Although Bex had only been in the formal research business for a little over one season (last year had been her first and she was just three months into her second), she'd been writing about sports of all kinds for almost ten years now, going back to her high-school paper. And she'd never, ever heard of a parent trying to keep their child OUT of a competition.
"Does the dad say why?"
"He says that he has no problem with Jeremy skating for fun, but he doesn't want it consuming his life."
Oh. Well, that certainly was a new one. Bex almost didn't know what to say. She stammered, "I, well, Toni, he's not exactly wrong in that, is he?" This was truly unprecedented. On the other hand ... "But why did he let Jeremy enter Sectionals if he wants him to do it just for fun?"
"I asked him the same thing. Mr. Hunt—his first name is Craig—he said to me that local competitions are still fun. Nationals are where it gets crazy."
Well, he was right and he was wrong about that. From where Bex sat
, she'd seen some pretty crazy behavior at local interclub competitions for skaters between the mature ages of five and five-and-a-half, but, okay, let Mr. Hunt have his opinion.
Bex said, "This Jeremy though, he sounds to me like the type of kid who can handle big-time competition. Especially if he's got no pressure coming from the home-front."
"Personally, I don't think it's that at all. Personally, I think Mr. Hunt is afraid of Jeremy losing. He dotes on that boy, he's afraid to see him hurt."
"Again, Toni," Bex, as a civilian, was treading carefully now. You never knew with these skating people what exactly would set them off. One time Bex watched a skater go mental because someone mistook his teal costume for being blue. There were certain things these people took extra-special seriously. And you'd darn better take them seriously, too, if you wanted them to keep talking to you.

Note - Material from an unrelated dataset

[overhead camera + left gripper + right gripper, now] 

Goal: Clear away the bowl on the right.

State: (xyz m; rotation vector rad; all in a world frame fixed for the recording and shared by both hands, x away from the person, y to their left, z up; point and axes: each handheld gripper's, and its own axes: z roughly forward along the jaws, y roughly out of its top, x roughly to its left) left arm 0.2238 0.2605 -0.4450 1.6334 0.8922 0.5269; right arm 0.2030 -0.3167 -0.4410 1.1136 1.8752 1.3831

Still, Bex bravely pressed on, "Is that so wrong?"
"When you've got a boy of this talent, yes!" The fervor in Toni's voice reminded Bex that no matter how generally reasonable the older woman sounded, she was still a skater down to the freon in her veins. Of course, to her, Craig Hunt was spouting heresy. "Jeremy Hunt is the most talented male skater I've seen since Robby Sharpton. Do you want him to end up throwing his potential away the same way Robby did?"
Actually, Bex had no idea who this Robby Sharpton was. She made a mental note to act out her job description and actually go research it. How hard could it be? She already had a pretty big clue. Apparently, the said Robby Sharpton never lived up to his potential.
Toni went on, "What if someone had kept Fred Astaire from dancing? Or Caruso from singing? What if someone had taken away Van Gogh's paint brushes?"
"He might have ended up with better hearing?" Bex was being flip, she knew she was being flip. But, she just couldn't help it sometimes. Not when it was this easy.
Toni said, "This boy could be the star of the next Nationals. Doesn't 24/7 want to be the first one to tell his story?"